Method D - Same as Method C, except we increase radius until at least 5 unique categories are found. Results on GitHub wiki.

Conclusion: We will go with Method D

Event Timeline

josephine_l claimed this task.
josephine_l raised the priority of this task from to Medium.
josephine_l updated the task description. (Show Details)
josephine_l set Security to None.
josephine_l updated the task description. (Show Details)

@Nicolas_Raoul How are we defining 'false positives' in this context? Is that categories that are found by the API which are wrong or not applicable to what the user is looking for?

Yes, for instance if you take a picture at 48.853333, 2.369167 and the algorithm returns Category:Popemobile just because the popemobile happened to pass by and someone uploaded to picture of it at this place.
The "take categories of pictures taken at that place" strategy is one of the most promising, but it will result in a certain proportion of such false positives.

@Nicolas_Raoul : Ah, okay, thanks. How will we evaluate the usage of WikiData API and Commons API for this purpose then, since I think they won't be returning false positives (although there might be a lot of missed categories)? Or should I test the 'take categories of pics taken at that place' strategy first and proceed with it as long as there are <30% false positives, and only test WikiData and Commons API if that strategy fails?

For each picture, you should perform such a comparison:

  • Algorithm A: 3 good categories, 2 false positives
  • Algorithm B: 1 good category, 0 false positive
  • Algorithm C: 0 good category, 10 false positives
  • Manually: 5 good categories

Thanks, gotcha. What is the 'manually' item for?

Also, is there any preference as to where I should get the test pictures from?

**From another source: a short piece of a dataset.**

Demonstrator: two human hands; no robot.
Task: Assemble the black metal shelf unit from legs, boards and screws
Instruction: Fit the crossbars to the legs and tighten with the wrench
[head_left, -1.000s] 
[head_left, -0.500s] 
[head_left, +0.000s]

Can I use any picture I have, or should they be pictures that are already on Commons, etc?

Manually is to check the usefulness of the algorithms. "Good categories" is defined by what the human user has manually found.

Let's say a human person looks for categories for picture A, and only find 1 good category which is applicable. Then 8 categories for picture B. Ideally, the algorithms should end up with the same ones.

The score of each algorithm on a particular picture is probably something like: number of (number of good categories - number of false positive / 3) / number of good categories found by human

The best is to use https://commons.wikimedia.org/wiki/Special:Random/File and only eliminate the files that are not pictures, or that one could not possibly take with a smartphone (ex:satellite, microscope, old pictures).

Ah, okay. But if I am using that link (which is similar to the way we populated https://github.com/nicolas-raoul/apps-android-commons/wiki/Fuzzy-category-search with, right?) how will I do the manual search, as I can't manually search for categories on the app since I am not uploading that picture? Or does 'manual' mean the categories that that picture already has?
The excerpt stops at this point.